From IBERS Bioinformatics and HPC Wiki
Jump to: navigation, search

Using a HPC effectively, it is important to understand several concepts and terms.

Contents

CPU Core

Computers have a Central Processing Unit (CPU) which may have one or more CPU cores which run the code written either by yourself or by the writer of the application you're using. A CPU core can only do one thing at a time. If there are many things that a CPU core must do it will start to become overloaded. Multiple CPU cores can run multiple applications at the same time.

Node

A node is a physical machine within the HPC. A node will have one or more CPUs, lots of memory (RAM), hard disks, network connections etc. A HPC will have several types of nodes, such as a storage node which has home directories or research data stored, a master node which deals with the operations of the HPC such as scheduling and most importantly, compute nodes which actually run your applications.

The Scheduler

As you now know, the HPC comprises of various compute nodes which have a variety of resources such as RAM and CPU cores. The scheduler, in the case of the IBERS HPC is a piece of software called Sun Grid Engine, ensures that the resources available are assigned to the users correctly.

Jobs

A job is what you want the HPC to compute for you. You submit your jobs to the scheduler by writing a small script called a job submission script. This will contain information such as the amount of memory you require, how long your job will run for etc.

Slot

A slot is what the scheduler uses to represent one or more CPU cores. One slot represents one CPU core.
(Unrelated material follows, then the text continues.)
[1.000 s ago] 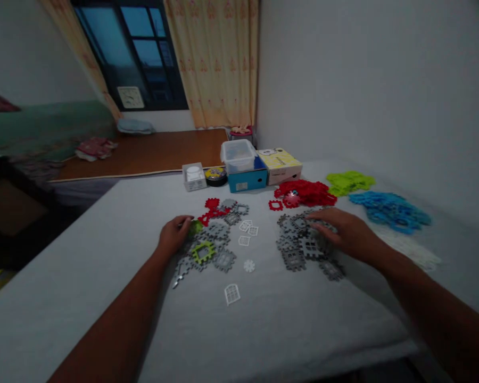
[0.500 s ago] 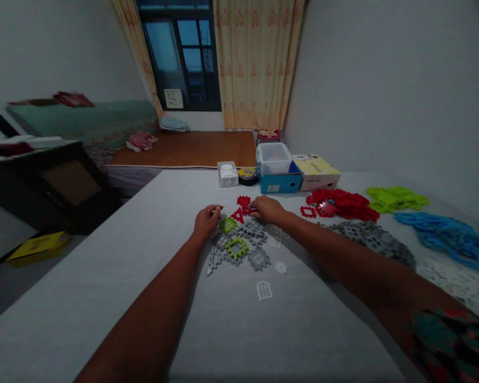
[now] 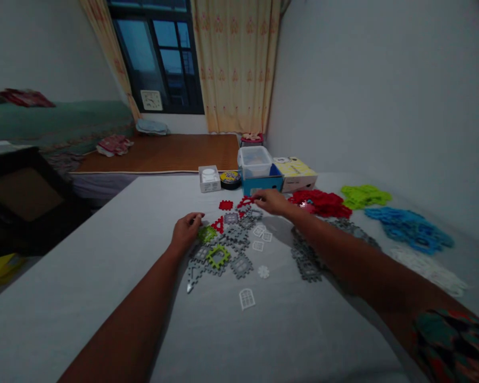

NOTE: The reason that cores are not simply refered to as cores is that one may wish to have two CPU cores per slot in the case of hyper threaded processors.

Queue

A queue is comprised of several slots on one or more nodes. On the IBERS HPC we have three queues to denote the different types of hardware available, (large.q, amd.q and intel.q). Often you might find that a HPC may have queues set up for the types of jobs to be run rather than the type of hardware like ours, e.g. mcore.q and score.q for multi core and single core jobs.